From (16) one can obtain the criterion for the disappearance of the standing wave

\[ a/l\lesssim 0.1s_1. \tag{19} \]

Fig. 2. Dispersion in argon. \(a\)—6-moment approximation, \(b\)—4-moment approximation, points—experiment\({}^{(4)}\) (up to \(r\le 0.5\) recalculated according to (19))

The comparison of \((10')\), (19), and (18) with experiment is given, respectively, in Figs. 1 and 2.

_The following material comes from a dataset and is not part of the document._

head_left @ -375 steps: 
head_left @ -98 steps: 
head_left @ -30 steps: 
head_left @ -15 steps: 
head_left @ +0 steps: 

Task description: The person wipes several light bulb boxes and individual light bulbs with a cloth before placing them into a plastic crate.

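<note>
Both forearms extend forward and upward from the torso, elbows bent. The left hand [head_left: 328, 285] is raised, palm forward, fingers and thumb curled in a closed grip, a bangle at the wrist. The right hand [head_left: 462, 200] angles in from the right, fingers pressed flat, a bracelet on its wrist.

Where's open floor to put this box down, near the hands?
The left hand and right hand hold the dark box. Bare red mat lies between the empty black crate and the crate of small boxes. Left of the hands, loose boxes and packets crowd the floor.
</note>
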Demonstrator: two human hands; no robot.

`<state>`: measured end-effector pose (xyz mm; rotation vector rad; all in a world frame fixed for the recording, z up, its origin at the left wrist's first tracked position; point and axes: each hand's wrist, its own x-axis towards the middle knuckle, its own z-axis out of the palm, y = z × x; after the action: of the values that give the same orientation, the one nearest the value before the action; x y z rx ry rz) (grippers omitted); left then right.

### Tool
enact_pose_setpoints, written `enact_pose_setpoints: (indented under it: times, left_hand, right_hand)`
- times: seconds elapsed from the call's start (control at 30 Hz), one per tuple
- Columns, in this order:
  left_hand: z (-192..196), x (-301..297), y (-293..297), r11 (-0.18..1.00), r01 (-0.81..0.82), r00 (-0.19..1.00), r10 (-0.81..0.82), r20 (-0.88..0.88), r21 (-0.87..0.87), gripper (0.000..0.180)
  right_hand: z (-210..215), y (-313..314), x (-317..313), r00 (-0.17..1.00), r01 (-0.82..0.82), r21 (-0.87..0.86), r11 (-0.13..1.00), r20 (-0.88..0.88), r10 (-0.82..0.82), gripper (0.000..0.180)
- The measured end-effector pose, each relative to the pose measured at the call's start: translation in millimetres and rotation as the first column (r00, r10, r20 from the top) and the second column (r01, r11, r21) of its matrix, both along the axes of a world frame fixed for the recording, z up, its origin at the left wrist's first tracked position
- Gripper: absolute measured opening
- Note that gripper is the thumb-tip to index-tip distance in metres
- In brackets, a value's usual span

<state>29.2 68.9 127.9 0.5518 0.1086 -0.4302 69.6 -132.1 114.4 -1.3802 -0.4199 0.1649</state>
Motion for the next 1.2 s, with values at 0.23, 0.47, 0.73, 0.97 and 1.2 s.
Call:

In conclusion I express my deep gratitude to Academician N. N. Bogolyubov for valuable comments.

Moscow State University
named after M. V. Lomonosov

Received
8 IX 1959

REFERENCES

1. I. I. Olkhovskii, a) DAN, 126, No. 4, 748 (1959); b) DAN, 123, No. 2, 262 (1958); c) DAN, 123, No. 5, 821 (1958); d) Scientific Reports of Higher Education Institutions, ser. phys.-math. sciences, No. 4, 143, 181 (1958).
2. J. C. Hubbard, Phys. Rev., 38, 5, 1011 (1931).
3. K. F. Herzfeld, Phys. Rev., 1, 53 (1938).
4. B. P. Konstantinov, ZhTF, 9, issue 3, 226 (1939).
5. R. S. Alleman, Phys. Rev., 1, 55 (1939).
6. E. Meyer, G. Sessler, Zs. f. Phys., 149, 15 (1957).

* We have omitted \(x_{\max}=7\), which gives a maximum equal to \((\Delta P_{11})_{x_{\max}}=6\).